Since the experimental conditions of the microscopic model involve normal temperature and pressure, they do not simulate the complex high-temperature and high-pressure environment in the actual reservoir. As a result, the enhanced oil recovery (EOR) is higher than that of the core flooding experiment. Due to the small pore volume of the model, accurately and quantitatively describing the change characteristics of the oil recovery factor and water content in the displacement process is challenging. Therefore, the actual production profile control and displacement effect of the gel particle should be based on the core displacement experiment.
Consistent with the design of micro-scale experimental parameters, the core displacement experiment compares the effects of various particle sizes and concentrations under the conditions of vertical heterogeneity. The results are shown in Table 3. Under similar flooding conditions, the final enhanced oil recovery of submicron particles is higher than that of micron particles. In the case of particles of the same size, the final enhanced oil recovery of the high-concentration 10 wt% particle solution is greater than that of the low-concentration 5 wt% particle solution, which aligns with the enhanced oil recovery (EOR) analysis of the microscopic model.
Analysis of the production characteristic curve of the gel particle profile control (Figure 10) shows that before the injection amount reaches about 0.3 pore volumes (pv) in the initial stage, it is necessary to first go through the anhydrous oil production period. During this period, all the produced liquid is oil, and the water content is almost zero. The water content of the produced liquid sharply increases to about 90% after the subsequent injection of approximately 0.2 pore volumes (pv) water. When the water content of the produced fluid reaches about 98%, the efficiency of enhanced oil recovery (EOR) is almost 0%, and it can be considered that the dominant channel of water flooding has been stably formed. The decrease in water content and the increase in the oil recovery factor during the gel particle flooding stage are not significant. This is because the gel particles first infiltrate into the core through the dominant channel, carried by high-salinity water initially. The remaining oil is not utilized during this stage, aligning with the aforementioned microscopic experiment. However, the gel particles are a type of particle agent with a specific diameter. As the injection amount increases, they tend to cause blockages, leading to a preference for flowing through narrower channels during particle flooding.
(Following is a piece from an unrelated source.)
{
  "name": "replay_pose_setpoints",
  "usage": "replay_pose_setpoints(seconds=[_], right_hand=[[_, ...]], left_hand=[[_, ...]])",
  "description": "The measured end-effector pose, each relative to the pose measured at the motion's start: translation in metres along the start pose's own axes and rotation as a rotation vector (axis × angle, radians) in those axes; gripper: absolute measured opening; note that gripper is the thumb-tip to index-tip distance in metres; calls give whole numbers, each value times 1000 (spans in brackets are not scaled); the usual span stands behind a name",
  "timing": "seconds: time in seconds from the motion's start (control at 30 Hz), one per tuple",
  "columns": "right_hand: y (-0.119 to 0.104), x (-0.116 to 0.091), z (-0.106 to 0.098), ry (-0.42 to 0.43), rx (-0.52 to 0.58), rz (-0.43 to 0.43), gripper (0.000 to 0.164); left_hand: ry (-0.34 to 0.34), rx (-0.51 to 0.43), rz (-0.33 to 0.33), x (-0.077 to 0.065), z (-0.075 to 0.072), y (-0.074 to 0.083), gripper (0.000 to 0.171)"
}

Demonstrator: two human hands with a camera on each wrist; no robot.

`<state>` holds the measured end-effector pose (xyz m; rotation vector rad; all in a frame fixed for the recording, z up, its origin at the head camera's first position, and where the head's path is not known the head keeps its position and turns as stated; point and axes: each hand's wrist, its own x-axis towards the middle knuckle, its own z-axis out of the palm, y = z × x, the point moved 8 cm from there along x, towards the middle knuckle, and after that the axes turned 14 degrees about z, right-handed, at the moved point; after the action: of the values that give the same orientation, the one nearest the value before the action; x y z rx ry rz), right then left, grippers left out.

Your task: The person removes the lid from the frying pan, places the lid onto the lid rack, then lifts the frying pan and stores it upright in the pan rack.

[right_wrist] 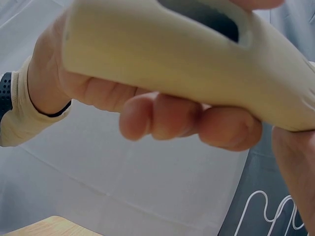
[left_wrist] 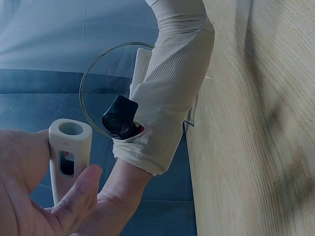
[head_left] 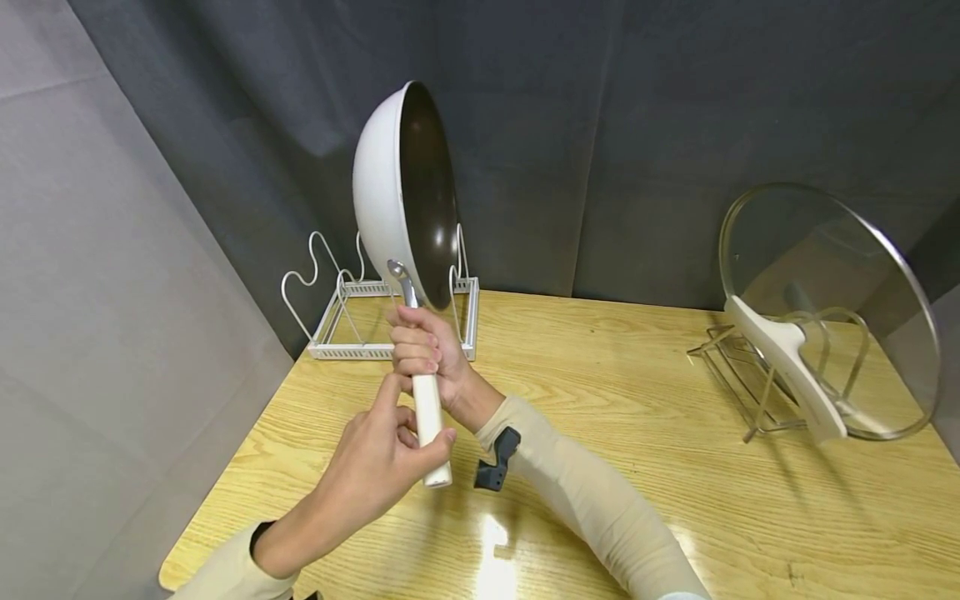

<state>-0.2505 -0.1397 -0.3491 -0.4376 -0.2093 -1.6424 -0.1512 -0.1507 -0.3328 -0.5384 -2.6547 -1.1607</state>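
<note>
A white wok [head_left: 377,179] with a dark inside is held up on edge, its opening facing right and its handle [head_left: 427,408] pointing down toward me. My right hand [head_left: 427,350] grips the upper handle, fingers wrapped round it near the metal joint. Lower down, my left hand [head_left: 382,450] holds the handle between thumb and fingers, close to its end. In the left wrist view the hollow end of the handle [left_wrist: 70,130] shows beside the left thumb. The right wrist view shows curled left fingertips [right_wrist: 177,118] under the handle [right_wrist: 147,49].
Behind the wok, a white wire rack [head_left: 352,352] stands at the table's back left. At the right, a glass lid [head_left: 825,242] with a white handle leans in a metal stand [head_left: 757,408]. Dark curtain [head_left: 525,150] hangs behind the wooden table [head_left: 600,375].
</note>
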Motion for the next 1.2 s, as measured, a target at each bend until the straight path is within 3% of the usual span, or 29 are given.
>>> replay_pose_setpoints(seconds=[1.2], right_hand=[[0,-12,-12,-45,25,36,33]], left_hand=[[39,29,-4,-2,17,-8,46]])
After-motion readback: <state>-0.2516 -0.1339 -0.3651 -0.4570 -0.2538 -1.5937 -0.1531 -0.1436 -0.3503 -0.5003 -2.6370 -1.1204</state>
This process helps to drive out the remaining oil. At this time, the water content will decrease and the oil recovery factor will increase gradually. When the particles are heated and expanded in the core, they exert a strong plugging effect on the dominant channel, leading to increased pressure and flow around the smaller pore throat during subsequent water flooding. Based on the pressure data values presented in Table 3, after the gel particles are kept warm for 72 h for subsequent water flooding, the maximum increase in subsequent water flooding pressure can reach 0.24 MPa. This suggests that the expanded particles exhibit a more effective plugging effect on larger pores. At present, the gel particles have been applied in Well Group H, Block T, Tahe Oilfield, and have produced a noticeable profile control effect. The oil production has increased to a peak of 26.4 t/d, and the comprehensive water cut has decreased to a minimum of 32.1%.

3. Conclusions

(1)
From the results of primary water flooding, the formation law of water flooding channels is determined by the heterogeneity distribution of the model and the connection between different permeability sections. There are five types of remaining oil after primary water flooding: contiguous block, multi-branch cluster, parallel throat, corner concave, and dispersed solitary drop, mainly focusing on the first three types;
(2)
The profile control effect of gel particles on reservoir vertical heterogeneity is better than that on reservoir lateral heterogeneity. The 10 wt% submicron particle (600 nm) can penetrate into the channel with a designed throat radius of 5–10 μm in the low-permeability section and the medium−high-permeability section to effectively plug it. The 10 wt% micron-sized particles (2.63 μm) can penetrate the channel with a designed throat radius of 20–30 μm in the high-permeability section to effectively plug it. However, it is nearly impossible for them to penetrate and cause plugging in sections with medium and low permeability. The 5 wt% micron-sized particles (2.63 μm) can penetrate into the channel with a designed throat radius of 10–20 μm in the medium-permeability section and high-permeability section, mainly forming weak plugging in the medium- and high-permeability section;
(3)
Both microscopic experiments and macroscopic core displacement experiments show that 10 wt% submicron particles have the best effect on profile control and flooding. The concentration parameters have a more significant impact on the effectiveness of profile control and flooding. The mechanism of action of gel particles is primarily characterized by the agent initially entering the dominant channel and subsequently expanding under the influence of high-temperature water. This process results in the phenomenon of plugging, migration and deformation, and re-plugging. Therefore, it has an efficient profile control and flooding effect on heterogeneous reservoirs.
The effects of various key parameters of the expanded gel particles were investigated using an indoor physical model. Since the model could not simulate the actual conditions of the high-temperature and high-salt reservoir, as well as the changes in the pore throat after long-term water flooding, the experimental discussion may be inadequate. In the future, more attention should be paid to the similarity between the model and the actual field conditions so that the conclusions of laboratory experiments can better guide the field application. In addition, considering that the oil washing efficiency of the gel particle agent is not high, the use of nano-sized particles with smaller particle sizes or with surfactants can be considered to enhance collaborative oil flooding.

4. Materials and Methods

4.1. Visual Microscopic Glass Etching Experiment

Using the visual microscopic glass etching model, we designed various key parameters for particles. The aim was to explore the mechanism of profiling and flooding effects caused by the key parameters of the gel particle profile control agent at the micro level. Furthermore, we studied the mechanism of water flooding and the distribution of remaining oil. Equipment: high-grade GP−300C microscope system, polarizing microscope, micro-injection pump, model holder, etc., as shown in Figure 11. The internal pore size of the microscopic model is 45 mm × 45 mm. The penetration zone and three connected channels are etched at the inlet and outlet of the model. The upper, middle, and lower parts of the three penetration sections correspond to different permeability zones: the medium-permeability zone with a throat diameter of 10–20 μm, the high-permeability zone with a throat diameter of 20–30 μm, and the low-permeability zone with a throat diameter of 5–10 μm.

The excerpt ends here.